In the early days of Iowa’s railroads, towns sprung up along the tracks, businesses thrived, and the railroads were the engine that quickly moved Iowa into a new era of prosperity.

Although Iowa’s rail network is smaller now than in its heyday; (to paraphrase Mark Twain), reports of the railroads’ death are an exaggeration.

Railroads transport Iowa’s agricultural and industrial products throughout the nation and to overseas ports providing access to more lucrative markets.  Many Iowa businesses rely on rail transportation to efficiently and economically receive raw materials or ship their products to the marketplace.  Enterprises looking to expand or relocate often seek rail transportation when deciding upon a location, making rail a tool for economic growth.

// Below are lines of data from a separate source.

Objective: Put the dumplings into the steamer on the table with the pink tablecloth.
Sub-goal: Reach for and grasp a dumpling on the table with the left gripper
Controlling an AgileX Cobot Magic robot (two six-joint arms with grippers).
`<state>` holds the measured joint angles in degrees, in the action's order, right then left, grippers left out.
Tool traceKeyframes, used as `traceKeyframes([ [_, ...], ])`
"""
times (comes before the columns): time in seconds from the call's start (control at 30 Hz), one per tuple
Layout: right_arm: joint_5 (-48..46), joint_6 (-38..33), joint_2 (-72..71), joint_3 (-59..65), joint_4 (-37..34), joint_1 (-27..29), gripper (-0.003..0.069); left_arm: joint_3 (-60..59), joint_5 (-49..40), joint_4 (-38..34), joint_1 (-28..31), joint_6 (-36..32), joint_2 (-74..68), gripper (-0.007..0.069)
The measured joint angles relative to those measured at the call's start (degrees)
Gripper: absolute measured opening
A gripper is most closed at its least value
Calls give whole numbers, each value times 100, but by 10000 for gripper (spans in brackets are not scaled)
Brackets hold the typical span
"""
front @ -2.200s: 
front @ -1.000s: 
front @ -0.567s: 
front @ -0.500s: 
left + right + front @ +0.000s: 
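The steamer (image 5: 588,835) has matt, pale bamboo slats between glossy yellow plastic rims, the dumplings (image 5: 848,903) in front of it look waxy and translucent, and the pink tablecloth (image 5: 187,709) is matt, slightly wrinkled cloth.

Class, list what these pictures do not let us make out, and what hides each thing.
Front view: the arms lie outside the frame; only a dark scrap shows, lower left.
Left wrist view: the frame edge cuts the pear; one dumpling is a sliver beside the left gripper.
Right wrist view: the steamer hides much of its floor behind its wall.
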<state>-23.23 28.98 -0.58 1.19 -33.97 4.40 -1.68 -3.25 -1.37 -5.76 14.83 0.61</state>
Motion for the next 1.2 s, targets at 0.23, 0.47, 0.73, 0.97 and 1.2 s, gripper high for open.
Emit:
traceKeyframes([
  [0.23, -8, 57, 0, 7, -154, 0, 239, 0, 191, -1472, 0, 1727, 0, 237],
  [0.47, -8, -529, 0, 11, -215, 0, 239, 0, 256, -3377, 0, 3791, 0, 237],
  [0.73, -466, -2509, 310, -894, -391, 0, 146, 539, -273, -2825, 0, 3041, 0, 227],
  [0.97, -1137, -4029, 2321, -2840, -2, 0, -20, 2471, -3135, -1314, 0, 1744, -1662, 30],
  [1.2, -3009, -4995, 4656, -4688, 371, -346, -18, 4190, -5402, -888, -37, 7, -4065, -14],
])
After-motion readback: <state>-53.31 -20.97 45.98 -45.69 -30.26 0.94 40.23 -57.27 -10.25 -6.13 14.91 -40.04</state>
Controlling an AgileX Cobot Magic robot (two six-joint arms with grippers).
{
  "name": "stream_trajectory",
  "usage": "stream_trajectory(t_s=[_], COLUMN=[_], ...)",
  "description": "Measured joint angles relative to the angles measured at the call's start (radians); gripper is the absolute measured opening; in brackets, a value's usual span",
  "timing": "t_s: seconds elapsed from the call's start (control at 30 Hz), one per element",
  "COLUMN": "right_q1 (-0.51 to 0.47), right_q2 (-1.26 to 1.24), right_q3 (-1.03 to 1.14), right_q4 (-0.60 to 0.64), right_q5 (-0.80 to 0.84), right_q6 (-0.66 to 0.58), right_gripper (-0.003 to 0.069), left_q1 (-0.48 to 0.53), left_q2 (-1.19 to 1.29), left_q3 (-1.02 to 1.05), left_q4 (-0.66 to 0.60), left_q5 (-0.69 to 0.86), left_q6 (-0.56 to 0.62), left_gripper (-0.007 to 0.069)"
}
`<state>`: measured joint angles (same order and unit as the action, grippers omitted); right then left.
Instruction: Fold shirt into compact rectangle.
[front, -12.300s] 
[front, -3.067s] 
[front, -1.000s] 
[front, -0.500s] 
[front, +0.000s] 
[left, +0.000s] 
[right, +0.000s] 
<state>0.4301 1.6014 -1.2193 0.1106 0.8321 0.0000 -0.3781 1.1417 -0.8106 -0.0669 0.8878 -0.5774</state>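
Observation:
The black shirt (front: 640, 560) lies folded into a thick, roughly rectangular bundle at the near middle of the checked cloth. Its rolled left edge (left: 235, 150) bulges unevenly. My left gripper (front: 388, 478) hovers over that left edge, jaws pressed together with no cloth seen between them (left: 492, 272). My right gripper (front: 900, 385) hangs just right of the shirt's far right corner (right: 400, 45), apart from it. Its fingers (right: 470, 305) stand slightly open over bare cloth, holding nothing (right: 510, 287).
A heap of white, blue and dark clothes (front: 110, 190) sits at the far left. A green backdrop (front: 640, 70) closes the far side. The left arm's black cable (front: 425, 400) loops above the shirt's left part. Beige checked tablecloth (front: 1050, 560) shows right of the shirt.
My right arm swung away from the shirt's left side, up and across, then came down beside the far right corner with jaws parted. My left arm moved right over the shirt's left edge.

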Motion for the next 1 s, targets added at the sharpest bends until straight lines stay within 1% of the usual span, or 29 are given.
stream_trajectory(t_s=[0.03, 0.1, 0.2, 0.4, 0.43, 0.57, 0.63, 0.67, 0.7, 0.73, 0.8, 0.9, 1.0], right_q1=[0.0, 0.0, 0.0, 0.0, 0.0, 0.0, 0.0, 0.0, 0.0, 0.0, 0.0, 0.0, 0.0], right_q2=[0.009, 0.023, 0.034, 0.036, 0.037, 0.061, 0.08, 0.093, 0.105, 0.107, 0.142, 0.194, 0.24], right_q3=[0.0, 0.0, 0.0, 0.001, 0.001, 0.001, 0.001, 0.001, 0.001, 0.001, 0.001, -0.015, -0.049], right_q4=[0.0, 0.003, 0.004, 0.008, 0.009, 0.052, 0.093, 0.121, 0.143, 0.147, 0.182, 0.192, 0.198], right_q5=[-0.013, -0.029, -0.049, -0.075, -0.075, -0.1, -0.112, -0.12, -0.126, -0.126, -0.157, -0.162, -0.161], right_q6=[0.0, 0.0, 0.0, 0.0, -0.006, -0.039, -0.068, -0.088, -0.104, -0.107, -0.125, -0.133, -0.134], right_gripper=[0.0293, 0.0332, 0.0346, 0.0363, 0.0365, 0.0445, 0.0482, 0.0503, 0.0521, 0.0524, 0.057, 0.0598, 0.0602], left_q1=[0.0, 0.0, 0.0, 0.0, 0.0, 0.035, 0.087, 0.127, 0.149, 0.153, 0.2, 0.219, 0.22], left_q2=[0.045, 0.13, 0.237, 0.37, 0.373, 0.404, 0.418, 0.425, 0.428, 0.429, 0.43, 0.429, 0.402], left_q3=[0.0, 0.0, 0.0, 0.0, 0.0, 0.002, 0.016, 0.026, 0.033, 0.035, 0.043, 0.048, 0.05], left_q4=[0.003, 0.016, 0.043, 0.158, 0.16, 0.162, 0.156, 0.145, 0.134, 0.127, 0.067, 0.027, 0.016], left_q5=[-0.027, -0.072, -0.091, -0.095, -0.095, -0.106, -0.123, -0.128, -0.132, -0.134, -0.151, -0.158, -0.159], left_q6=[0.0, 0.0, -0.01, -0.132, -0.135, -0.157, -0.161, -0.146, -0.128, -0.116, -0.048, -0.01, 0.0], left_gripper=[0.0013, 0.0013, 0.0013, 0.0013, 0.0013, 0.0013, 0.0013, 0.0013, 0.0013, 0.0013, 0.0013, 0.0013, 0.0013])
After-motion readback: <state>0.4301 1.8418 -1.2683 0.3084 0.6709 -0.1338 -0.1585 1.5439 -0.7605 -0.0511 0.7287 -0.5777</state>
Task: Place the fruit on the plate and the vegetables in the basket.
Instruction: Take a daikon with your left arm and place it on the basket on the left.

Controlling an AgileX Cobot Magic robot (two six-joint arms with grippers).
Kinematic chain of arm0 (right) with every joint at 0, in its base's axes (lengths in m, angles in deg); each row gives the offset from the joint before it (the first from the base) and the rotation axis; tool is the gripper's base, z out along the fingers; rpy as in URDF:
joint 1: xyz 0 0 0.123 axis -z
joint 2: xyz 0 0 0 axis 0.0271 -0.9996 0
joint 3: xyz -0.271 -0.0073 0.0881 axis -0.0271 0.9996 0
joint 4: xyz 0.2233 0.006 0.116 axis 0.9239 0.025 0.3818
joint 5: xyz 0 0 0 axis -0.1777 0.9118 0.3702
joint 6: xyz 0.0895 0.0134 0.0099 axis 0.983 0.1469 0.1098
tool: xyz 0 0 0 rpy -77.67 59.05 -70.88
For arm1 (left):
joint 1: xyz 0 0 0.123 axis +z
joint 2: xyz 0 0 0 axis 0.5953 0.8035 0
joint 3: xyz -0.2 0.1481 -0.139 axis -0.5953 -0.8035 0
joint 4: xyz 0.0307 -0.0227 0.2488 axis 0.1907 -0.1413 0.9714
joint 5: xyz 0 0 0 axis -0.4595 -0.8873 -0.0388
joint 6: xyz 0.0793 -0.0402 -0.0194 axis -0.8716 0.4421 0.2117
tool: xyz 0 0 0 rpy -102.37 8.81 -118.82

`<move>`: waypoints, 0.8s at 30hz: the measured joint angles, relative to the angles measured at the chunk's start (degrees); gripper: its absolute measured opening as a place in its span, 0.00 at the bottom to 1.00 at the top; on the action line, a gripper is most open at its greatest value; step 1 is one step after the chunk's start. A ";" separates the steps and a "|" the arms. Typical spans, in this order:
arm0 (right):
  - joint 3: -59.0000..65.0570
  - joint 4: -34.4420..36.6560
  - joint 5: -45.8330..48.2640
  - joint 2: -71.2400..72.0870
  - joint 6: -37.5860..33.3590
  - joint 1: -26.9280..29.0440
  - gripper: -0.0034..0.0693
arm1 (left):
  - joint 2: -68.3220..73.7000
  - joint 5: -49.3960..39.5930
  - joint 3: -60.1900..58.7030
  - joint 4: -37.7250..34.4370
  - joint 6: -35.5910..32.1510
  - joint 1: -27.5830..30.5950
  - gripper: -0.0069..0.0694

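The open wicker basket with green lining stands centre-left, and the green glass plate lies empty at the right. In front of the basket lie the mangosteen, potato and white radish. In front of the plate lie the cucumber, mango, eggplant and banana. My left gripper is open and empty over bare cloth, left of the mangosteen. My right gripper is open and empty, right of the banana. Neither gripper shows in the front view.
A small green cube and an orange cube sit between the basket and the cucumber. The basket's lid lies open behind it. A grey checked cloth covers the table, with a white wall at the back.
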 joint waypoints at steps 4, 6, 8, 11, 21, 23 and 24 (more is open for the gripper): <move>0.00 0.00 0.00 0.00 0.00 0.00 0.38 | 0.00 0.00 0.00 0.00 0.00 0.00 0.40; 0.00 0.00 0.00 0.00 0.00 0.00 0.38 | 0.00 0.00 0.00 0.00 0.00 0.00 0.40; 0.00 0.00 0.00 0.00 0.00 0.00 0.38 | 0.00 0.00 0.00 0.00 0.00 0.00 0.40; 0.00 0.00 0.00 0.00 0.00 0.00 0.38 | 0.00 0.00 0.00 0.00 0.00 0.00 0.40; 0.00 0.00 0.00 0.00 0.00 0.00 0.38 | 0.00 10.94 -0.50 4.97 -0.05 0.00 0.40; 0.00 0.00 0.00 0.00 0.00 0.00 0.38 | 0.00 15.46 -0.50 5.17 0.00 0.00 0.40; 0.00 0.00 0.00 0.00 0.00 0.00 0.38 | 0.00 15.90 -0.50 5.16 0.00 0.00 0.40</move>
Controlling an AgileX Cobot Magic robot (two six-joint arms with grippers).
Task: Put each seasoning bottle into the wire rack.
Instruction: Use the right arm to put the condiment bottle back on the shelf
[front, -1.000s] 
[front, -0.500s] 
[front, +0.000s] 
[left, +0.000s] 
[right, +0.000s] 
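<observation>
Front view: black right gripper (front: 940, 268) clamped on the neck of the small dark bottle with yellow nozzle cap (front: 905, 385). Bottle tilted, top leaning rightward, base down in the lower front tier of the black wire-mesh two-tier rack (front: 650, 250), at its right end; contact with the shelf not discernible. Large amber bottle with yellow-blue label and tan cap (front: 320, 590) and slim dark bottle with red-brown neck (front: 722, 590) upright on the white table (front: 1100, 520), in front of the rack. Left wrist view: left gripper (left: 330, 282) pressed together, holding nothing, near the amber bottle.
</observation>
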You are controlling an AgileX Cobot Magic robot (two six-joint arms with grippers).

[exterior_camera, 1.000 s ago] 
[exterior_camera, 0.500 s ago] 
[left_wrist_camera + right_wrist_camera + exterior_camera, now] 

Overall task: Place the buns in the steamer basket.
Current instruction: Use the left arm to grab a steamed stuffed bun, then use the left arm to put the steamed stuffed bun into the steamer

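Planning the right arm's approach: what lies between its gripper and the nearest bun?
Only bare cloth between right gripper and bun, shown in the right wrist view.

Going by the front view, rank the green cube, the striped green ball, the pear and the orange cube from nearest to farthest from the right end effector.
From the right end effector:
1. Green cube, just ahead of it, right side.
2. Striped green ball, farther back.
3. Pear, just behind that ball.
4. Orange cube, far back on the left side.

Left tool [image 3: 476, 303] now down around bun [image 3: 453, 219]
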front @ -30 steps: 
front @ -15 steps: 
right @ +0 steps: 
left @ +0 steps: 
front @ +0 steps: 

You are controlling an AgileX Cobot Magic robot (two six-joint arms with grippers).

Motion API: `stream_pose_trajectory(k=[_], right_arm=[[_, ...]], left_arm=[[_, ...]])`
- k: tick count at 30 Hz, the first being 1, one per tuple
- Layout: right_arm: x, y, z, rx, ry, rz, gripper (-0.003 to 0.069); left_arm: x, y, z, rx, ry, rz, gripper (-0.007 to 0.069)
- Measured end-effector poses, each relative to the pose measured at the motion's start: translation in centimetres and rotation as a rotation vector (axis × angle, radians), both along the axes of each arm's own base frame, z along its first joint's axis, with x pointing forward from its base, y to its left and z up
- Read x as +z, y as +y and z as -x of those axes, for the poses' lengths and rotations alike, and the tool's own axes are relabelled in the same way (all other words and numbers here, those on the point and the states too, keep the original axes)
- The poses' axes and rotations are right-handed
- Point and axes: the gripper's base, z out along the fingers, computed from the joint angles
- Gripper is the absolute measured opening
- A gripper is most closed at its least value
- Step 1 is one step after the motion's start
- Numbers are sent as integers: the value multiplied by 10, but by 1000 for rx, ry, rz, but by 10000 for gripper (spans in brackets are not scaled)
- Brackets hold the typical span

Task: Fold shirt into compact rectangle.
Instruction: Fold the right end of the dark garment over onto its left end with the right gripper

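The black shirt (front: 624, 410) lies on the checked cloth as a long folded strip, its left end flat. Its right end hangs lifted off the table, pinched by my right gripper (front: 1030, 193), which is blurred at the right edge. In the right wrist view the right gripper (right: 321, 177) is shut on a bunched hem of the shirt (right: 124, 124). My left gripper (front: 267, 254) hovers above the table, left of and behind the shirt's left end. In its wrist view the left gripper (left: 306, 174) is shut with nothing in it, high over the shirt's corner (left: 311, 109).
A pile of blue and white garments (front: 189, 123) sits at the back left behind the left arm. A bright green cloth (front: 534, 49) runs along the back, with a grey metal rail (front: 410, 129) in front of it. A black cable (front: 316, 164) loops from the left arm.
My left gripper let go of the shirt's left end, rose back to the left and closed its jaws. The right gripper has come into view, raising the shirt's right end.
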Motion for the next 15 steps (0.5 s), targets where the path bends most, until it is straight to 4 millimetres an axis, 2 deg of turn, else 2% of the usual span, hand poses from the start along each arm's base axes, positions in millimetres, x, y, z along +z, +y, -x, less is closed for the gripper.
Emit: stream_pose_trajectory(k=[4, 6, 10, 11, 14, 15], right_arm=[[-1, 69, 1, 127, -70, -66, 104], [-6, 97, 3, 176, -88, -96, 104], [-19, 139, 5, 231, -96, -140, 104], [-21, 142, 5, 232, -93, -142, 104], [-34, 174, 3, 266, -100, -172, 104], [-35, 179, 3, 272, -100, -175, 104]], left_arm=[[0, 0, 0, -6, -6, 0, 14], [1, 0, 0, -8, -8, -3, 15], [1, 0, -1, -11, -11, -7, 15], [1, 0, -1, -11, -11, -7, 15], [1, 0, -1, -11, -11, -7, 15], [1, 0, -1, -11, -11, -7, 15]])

As private companies, Iowa’s railroads pay taxes, wages and benefits just as any other private employer.  Railroads maintain their rail system, which generates jobs and income for contractors and suppliers.

Railroads efficiently move freight on rail cars that carry the equivalent of four semi-trailer loads, relieving traffic congestion on the state’s highways.  And on a per ton-mile basis, railroads are three to six times more fuel efficient than trucks, protecting Iowa’s environment and air quality.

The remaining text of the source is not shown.